Not OP, but it means nothing, because it's not "effectively" becoming a compiler.

Think about it from an information theory standpoint:

A compiler takes at least the exact amount of information it needs to produce a result, and produces exactly that result every time (unless it's bad at its job or has a bug).

An LLM always takes far less information than would actually be needed to fully describe the desired output, and extrapolates from that. It fetches contexts and such to give itself a glut of assumedly relevant information, but the prompt always contains less information than necessary to produce the code it generates. If it did fully contain enough information, then you've just written a far more verbose version of the program in human language.

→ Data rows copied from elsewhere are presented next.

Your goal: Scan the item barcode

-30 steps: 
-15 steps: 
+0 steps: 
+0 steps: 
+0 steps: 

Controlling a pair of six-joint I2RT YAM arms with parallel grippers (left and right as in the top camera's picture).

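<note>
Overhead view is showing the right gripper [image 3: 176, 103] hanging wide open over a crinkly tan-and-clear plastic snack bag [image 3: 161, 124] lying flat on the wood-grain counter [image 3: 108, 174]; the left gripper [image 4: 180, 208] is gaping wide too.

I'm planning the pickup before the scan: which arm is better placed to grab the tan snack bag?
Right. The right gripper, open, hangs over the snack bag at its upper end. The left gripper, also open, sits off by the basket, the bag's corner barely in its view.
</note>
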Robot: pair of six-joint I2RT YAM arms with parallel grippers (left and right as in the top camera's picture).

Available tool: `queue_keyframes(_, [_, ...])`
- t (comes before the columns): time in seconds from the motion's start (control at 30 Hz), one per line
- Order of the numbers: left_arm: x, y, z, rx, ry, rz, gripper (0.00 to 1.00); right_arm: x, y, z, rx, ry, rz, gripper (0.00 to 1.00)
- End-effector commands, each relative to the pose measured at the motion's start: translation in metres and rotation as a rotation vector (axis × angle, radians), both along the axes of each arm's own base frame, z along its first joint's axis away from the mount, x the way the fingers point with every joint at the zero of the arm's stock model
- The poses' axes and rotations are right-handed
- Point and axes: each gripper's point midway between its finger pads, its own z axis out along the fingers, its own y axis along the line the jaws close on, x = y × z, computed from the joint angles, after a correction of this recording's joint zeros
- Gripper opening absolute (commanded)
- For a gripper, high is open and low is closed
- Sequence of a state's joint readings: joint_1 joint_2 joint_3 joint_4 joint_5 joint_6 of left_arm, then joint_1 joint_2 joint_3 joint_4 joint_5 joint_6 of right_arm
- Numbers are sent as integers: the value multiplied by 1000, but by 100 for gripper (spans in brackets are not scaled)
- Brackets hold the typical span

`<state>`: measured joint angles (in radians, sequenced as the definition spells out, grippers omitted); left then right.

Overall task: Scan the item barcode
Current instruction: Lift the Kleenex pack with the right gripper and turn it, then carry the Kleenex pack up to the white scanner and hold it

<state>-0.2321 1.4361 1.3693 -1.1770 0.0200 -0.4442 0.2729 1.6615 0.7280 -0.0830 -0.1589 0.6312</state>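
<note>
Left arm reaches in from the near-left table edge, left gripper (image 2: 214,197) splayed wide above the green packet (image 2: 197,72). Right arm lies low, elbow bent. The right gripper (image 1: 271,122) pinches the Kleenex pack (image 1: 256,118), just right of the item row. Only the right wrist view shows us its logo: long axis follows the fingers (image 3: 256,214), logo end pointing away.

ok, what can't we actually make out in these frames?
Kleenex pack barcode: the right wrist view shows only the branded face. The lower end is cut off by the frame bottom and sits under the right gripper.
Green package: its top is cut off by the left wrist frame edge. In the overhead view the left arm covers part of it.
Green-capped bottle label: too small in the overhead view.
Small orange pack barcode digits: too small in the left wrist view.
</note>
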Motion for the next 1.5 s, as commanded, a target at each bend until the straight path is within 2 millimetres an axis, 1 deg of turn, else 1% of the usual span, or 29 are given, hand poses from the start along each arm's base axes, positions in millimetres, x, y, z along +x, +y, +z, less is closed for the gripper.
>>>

You're rebutting a comment that says something like: "LLMs are literally becoming compilers"

No one said that


I interpret it as "in practice", "now". Non-native English speaker here, so I may have missed your meaning.

If you meant they’re now better at mimicking compilers, sure, but they’re only mimicks.

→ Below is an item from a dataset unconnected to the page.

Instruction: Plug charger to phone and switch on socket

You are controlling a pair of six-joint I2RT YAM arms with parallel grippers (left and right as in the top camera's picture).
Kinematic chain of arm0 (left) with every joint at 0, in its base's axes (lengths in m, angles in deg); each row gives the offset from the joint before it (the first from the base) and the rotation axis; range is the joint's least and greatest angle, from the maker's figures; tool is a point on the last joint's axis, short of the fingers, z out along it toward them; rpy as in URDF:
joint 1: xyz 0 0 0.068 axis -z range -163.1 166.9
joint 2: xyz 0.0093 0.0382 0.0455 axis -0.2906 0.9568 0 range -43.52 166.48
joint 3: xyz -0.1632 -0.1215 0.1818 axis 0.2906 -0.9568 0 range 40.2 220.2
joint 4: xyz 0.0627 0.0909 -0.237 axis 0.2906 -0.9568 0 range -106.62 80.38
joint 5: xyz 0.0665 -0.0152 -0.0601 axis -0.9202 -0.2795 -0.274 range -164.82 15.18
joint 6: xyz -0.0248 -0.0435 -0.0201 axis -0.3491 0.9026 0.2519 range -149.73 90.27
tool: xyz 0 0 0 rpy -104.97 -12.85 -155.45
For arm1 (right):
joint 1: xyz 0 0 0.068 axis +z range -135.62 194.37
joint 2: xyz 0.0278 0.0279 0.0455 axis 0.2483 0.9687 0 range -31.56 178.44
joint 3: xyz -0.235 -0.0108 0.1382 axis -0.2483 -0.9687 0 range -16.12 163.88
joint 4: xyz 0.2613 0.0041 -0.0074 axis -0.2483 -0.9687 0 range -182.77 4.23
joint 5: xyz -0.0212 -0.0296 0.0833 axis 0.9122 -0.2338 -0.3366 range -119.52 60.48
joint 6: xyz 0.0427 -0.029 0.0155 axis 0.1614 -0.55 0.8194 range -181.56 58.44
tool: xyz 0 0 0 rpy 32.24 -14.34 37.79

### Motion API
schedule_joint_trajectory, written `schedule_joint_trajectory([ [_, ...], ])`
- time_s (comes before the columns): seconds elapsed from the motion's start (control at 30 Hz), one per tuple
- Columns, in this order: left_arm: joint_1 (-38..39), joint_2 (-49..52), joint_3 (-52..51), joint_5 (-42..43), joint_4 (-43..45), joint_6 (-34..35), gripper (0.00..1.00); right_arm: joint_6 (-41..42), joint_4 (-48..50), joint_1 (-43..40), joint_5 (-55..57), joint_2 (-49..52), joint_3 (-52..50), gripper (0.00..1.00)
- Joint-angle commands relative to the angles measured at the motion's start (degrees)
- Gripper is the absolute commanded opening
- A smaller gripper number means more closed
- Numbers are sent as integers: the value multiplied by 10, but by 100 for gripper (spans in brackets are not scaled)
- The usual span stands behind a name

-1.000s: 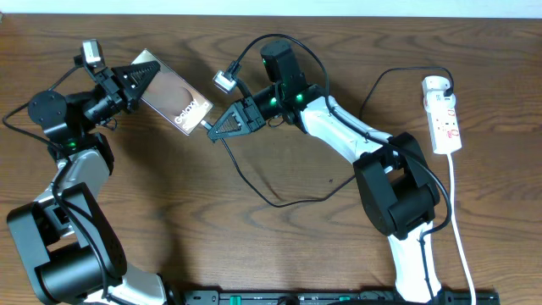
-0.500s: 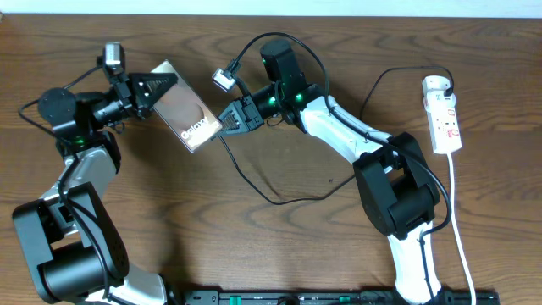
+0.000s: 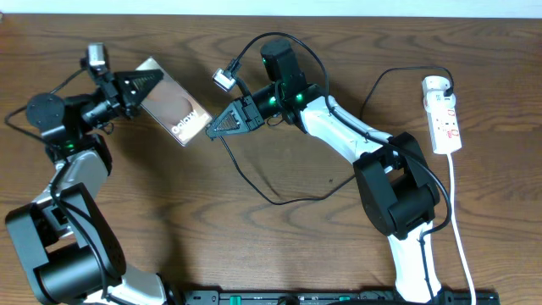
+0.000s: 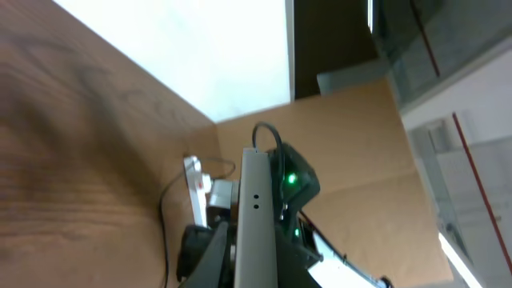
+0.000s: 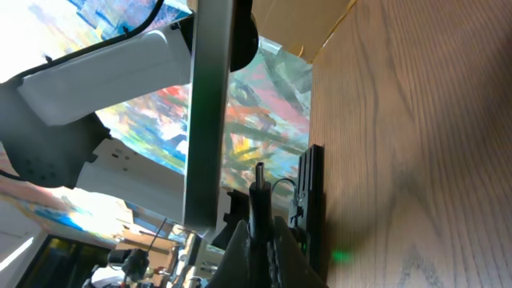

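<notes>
— So, what sits left of the phone?

— Only the left gripper. Its fingers are clamped on the phone's upper-left end and hold it on a slant over the table, with the white lettering facing the overhead camera.

— And from the left wrist?

— The phone shows edge-on, a thin grey strip with two small dots, pointing at a dark arm with a green light.

— What is just right of the phone?

— The right gripper, closed on the plug end of the charger. Its tip sits just beside the phone's lower-right end, with a small gap between them. In the right wrist view the plug tip sticks out past the pinched fingers, and the phone's edge stands a little to its left. Plug and phone are apart.

— And the cable?

— It drops below and to the right of the phone, loops across the wood, then climbs further right.

— And the socket?

— The socket lies far right of the phone, well apart from both grippers. A black plug sits in its top end. Its white lead trails down toward the table's near edge. I cannot tell how its switches stand.
</notes>
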Motion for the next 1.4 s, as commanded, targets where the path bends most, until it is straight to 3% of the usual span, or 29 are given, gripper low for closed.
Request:
schedule_joint_trajectory([
  [0.0, -13, -9, 14, -28, 7, 13, 7, -3, 1, 4, -14, -5, 11, 1],
  [0.67, -23, -9, 17, -60, 27, 4, 7, 19, 12, 18, -15, -9, 11, 1],
  [1.0, -24, -9, 17, -52, 39, 5, 7, 81, 92, 19, -15, -25, 11, 1],
  [1.37, -20, -9, 17, -50, 39, 10, 7, 81, 93, 20, -15, -25, 11, 1],
])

Yes, I am saying there's no functional difference (for practical purposes) between a deterministic transformation like a compiler and a perfect probabilistic transformation like an LLM.

We do not have "perfect" probabilistic transformation, and we probably never will (in part because it's hard to know what exactly that even means), but the gap between the two is shrinking every day.

Ergo:

> they're becoming (effectively) more and more similar every day.